Sunday, August 23, 2009

INGLOURIOUS BASTERDS—Q&A With Quentin Tarantino

Excited to be screening Inglourious Basterds in the Castro Theatre—"one of the most beautiful theaters in America"—Quentin Tarantino specified that when they set about booking the film into theaters, he demanded the film be placed in "every, cool stand-alone theater in America." Thus, he's doubly-pleased that Basterds will have a first run at the Castro. Met by a standing ovation after the screening, Tarantino was refreshingly down-to-earth and generous with his time, fielding questions from an enamored crowd. [This transcript is not for the spoiler-wary.]

Asked if there was something in the original 1978 Enzo Castarelli movie The Inglorious Bastards that drew him or whether he was merely fascinated in its title, Tarantino admitted that, yeah, it wasn’t anything about the storyline in Castarelli’s movie per se—other than the genre of a bunch of guys on a mission—but The Inglorious Bastards struck him as the best title he’d ever heard for a movie of that genre and he held onto it in the back of his mind.

One fellow admitted he had come to the screening with low expectations based upon the television marketing and was, thus, surprised at having enjoyed the film so much.
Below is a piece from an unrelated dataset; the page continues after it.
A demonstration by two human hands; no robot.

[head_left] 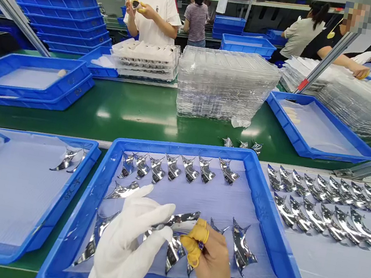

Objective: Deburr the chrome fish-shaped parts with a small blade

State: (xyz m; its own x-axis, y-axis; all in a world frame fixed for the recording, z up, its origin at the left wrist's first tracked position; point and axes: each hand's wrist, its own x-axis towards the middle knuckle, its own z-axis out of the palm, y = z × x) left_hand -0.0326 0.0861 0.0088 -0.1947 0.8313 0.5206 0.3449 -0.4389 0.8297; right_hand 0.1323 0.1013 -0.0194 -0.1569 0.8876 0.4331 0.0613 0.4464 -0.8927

He wondered if the marketing wasn’t misrepresenting the film? “How bad is the marketing doing if you’re here now?” Tarantino retorted, claiming he had no problem with the marketing and that he liked the film’s TV spots. But, understanding that the criticism was levied at the fact that the TV spots amplify the role of the Basterds without referencing Shosanna’s substantial subplot, Tarantino queried how one could get across such complexity in a TV spot? Especially with subtitles at play? Though he’s always thought of the movie as being about the Basterds, he likewise knows "the movie delivers if you see it" and that emphasizing the Basterds is just the easiest way to describe the film. "The Basterds are there, they're doing their thing, but there's so much more," Tarantino insisted, adding, "That's how I feel about genre. This is a bunch-of-guys-on-a-mission movie; but, it's more than that, even though it delivers the pleasures of that kind of movie." [Tweeting on a related subject, Peter Sciretta of /Film opined: "The Weinstein Company are really quoting Larry King as saying 'Brad Pitt is Terrific!' for Inglourious Basterds marketing? UGH! They couldn't have found a better quote, from a more reliable reviewer, for a Tarantino film? For the record, I loved Basterds, and I understand why TWC is trying to sell it on Pitt's back, but ... I dunno ... Larry King? Really?" Elsewhere, at The Auteurs Notebook, Ryland Walker Knight summizes: "This is not to say the film is the action extravaganza the savvy marketing would have you believe. But only a fool would promote the film as it really is: a gab-fest largely talked out in subtitles." A point reiterated by Frako Loden on The WELL who points out "the film is about the art of conversation really."]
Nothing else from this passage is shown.